LES EAUX SUPERFICIELLES
Dans les Pyrénées-Orientales, l’eau superficielle parcourt un chemin remarquable : sur quelques dizaines de kilomètres, elle descend des sommets pyrénéens jusqu’à la Méditerranée. Cette trajectoire façonne une succession de milieux aquatiques très différents et riches tels que des lacs de haute altitude, des cours d’eau, des zones humides de plaine, des lagunes côtières et la mer. Chacun de ces milieux joue un rôle propre dans le fonctionnement écologique du territoire.
Six grands fleuves structurent le département, dont 4 s’écoulent d’Ouest en Est : l’Agly, la Têt, le Réart et le Tech. Nés dans les massifs pyrénéens, ces 6 cours d’eau traversent successivement vallées et plaines, avant de se jeter dans la Méditerranée.
À ces 4 s’ajoutent 2 autres fleuves qui prennent naissance dans les Pyrénées-Orientales : le fleuve Aude qui s’écoule vers la Méditerranée en traversant le département de l’Aude, et le Sègre dont les eaux rejoignent celles de l’Ebre en Espagne. Leur réseau est complété par de nombreux cours d’eau secondaires, les affluents, qui irriguent le territoire et modèlent les paysages.

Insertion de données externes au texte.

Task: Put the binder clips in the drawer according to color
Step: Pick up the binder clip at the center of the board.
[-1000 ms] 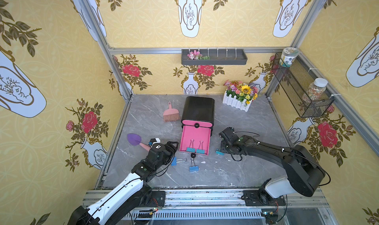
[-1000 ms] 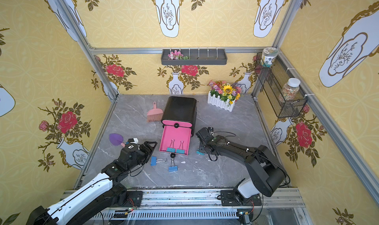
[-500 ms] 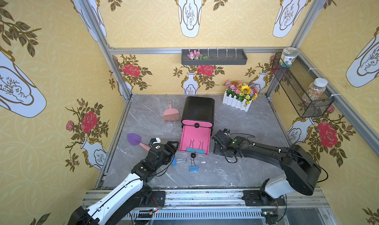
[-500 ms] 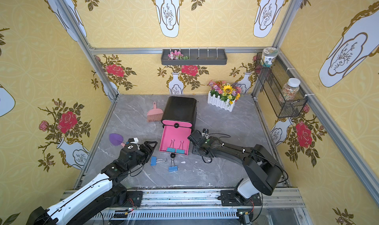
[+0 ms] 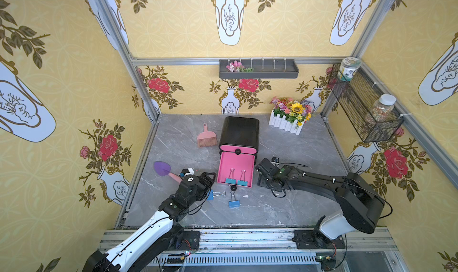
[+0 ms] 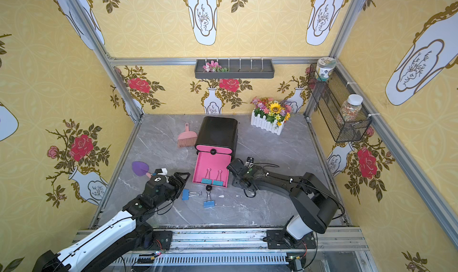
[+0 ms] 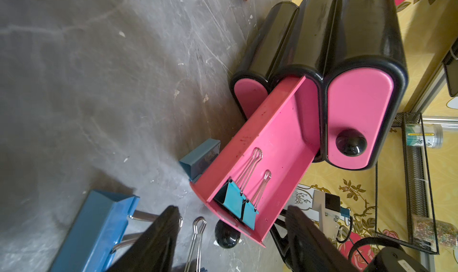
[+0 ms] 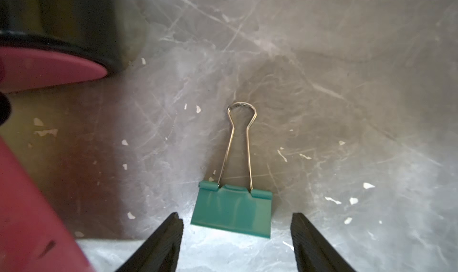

Un bassin versant correspond à un territoire naturel où toutes les eaux de pluie s’écoulent vers un même cours d’eau principal. Ce découpage permet de comprendre la circulation de l’eau et constitue un cadre essentiel pour sa gestion, qu’il s’agisse de garantir une qualité de l’eau pour tous, d’anticiper les crues, de faire face aux sécheresses ou de répondre aux besoins d’irrigation.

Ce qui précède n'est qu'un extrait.